質問

I've already opened my image and can access the individual pixels' RGB values, but what I'm trying to do now is apply a function to the RGB values of each of the pixels individually. That is, I don't want to apply it the same way across all the pixels in the entire image; I want to apply it differently depending on whether, for each individual pixel, the blue value is > red > green (rather than green > red > blue, etc, etc).

So my question is, how do I access the individual RGB elements within each pixel (as opposed to accessing all of the red, green, and blue values across the entire image at once)? Eventually my question will be "what's the fastest way to do this?" since it's obviously going to take a while to apply a function across each pixel individually but for now I'd be happy just to have any solution at all.
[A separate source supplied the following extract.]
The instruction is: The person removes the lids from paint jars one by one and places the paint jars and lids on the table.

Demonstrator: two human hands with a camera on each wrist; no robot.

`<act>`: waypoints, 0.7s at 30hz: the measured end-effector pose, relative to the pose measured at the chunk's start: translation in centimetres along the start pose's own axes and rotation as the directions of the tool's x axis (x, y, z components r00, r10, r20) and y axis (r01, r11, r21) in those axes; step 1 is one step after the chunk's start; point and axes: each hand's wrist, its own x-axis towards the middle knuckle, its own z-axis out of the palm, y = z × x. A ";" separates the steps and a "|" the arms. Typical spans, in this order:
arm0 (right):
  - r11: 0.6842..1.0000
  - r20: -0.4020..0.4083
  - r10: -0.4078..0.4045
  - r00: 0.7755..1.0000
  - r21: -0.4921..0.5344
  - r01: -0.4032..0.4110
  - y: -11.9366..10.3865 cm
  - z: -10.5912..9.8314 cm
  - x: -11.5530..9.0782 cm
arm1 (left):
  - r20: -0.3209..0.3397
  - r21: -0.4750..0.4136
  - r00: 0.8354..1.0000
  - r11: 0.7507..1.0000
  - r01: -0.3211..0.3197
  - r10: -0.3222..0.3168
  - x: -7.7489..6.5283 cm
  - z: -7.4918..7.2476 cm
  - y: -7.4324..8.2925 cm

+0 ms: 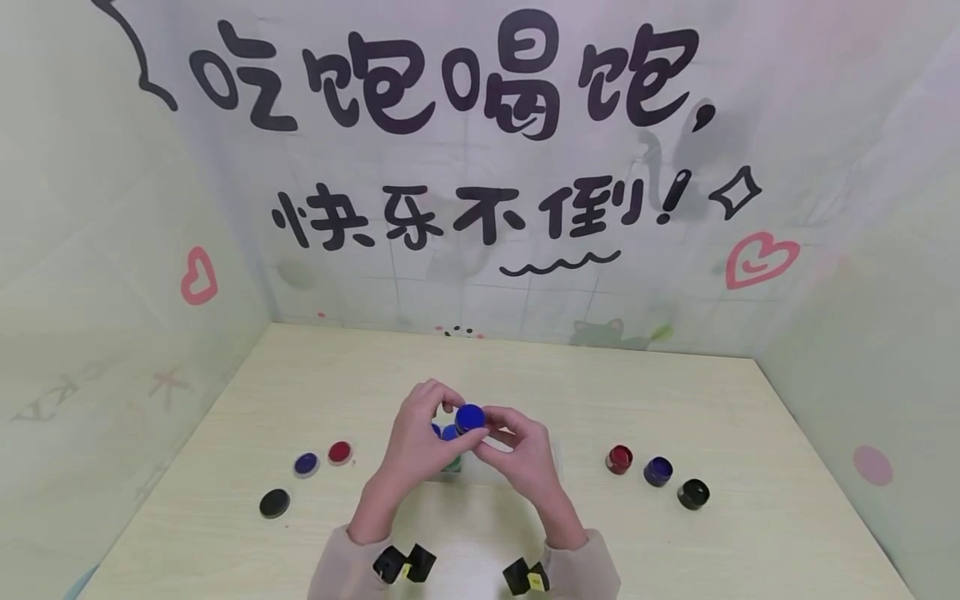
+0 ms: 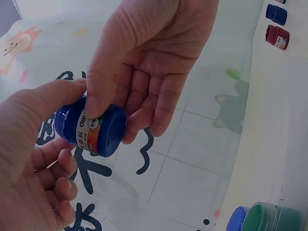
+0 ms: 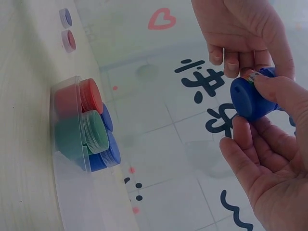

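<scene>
A small blue paint jar (image 2: 85, 135) with a printed label is held up between both hands. My left hand (image 1: 420, 437) grips the ridged end, which looks like its lid, between thumb and fingers. My right hand (image 1: 522, 450) pinches the labelled body, thumb across the label. In the right wrist view the jar's smooth blue base (image 3: 244, 98) faces the camera. Below the hands, a clear plastic tray (image 3: 72, 192) holds a red jar (image 3: 72, 100), a green jar (image 3: 72, 132) and blue jars; the hands partly cover it in the head view.
Left on the table lie a black lid (image 1: 274, 502), a blue lid (image 1: 306, 464) and a red lid (image 1: 340, 452). To the right stand a red jar (image 1: 619, 459), a blue jar (image 1: 657, 472) and a black jar (image 1: 693, 494), all lidless. Printed cloth walls surround the table.
</scene>
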 end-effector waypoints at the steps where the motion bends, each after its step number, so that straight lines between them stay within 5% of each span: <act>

Thanks for any suggestions.

EDIT for clarity/more specificity:

I'm actually trying to apply a different set of instructions depending the ordering of 127.5 - abs(127.5 - red/green/blue)), not simply on the order of red>green>blue (as stated initially above, bc I was trying to simplify). Once that ordering is determined for a given pixel, then the appropriate set of instructions is applied. Again, this is pixel-by-pixel -- I'm not ordering things based on ALL red values across the image, just the rgbs of the individual pixels. So what I'm trying to do would look something like this (here I'm playing out just one of the six possible orders; I've omitted the five other possibilities for brevity):

def rgb_manip(red,green,blue):
    r_max = int(127.5 - abs(127.5 - red))
    g_max = int(127.5 - abs(127.5 - green))
    b_max = int(127.5 - abs(127.5 - blue))
    if r_max >= g_max >= b_max:
        if r_max >= g_max  +  b_max:
            new_red = red + g_max + b_max
            new_green = green - g_max
            new_blue = blue - b_max
        else:
            new_red = red + r_max
            new_green = green - r_max + b_max
            new_blue = blue - b_max
    # elif... And so on, with a different set of instructions for each of the 6 possibilities depending on the order of the r_max, g_max, b_max values (e.g., r_max >= b_max >= g_max or g_max >= r_max >= b_max, etc, etc)
役に立ちましたか?

解決

If you convert your image into an array, you can access the RGB values for one pixel, or one of the R, G, or B values for all pixels:

from __future__ import division
import numpy as np
from PIL import Image

im = Image.open(imfile)
arr = np.asarray(im)

arr[..., 0]  # All Red values
arr[..., 1]  # All Green values
arr[..., 2]  # All Blue values
arr[0, 0]    # RGB for first corner pixel
arr[m, n]    # RGB for pixel at [m, n]
arr[m, n, 0] # R value for pixel [m, n]
arr[m, n, c] # value for color c at pixel [m, n]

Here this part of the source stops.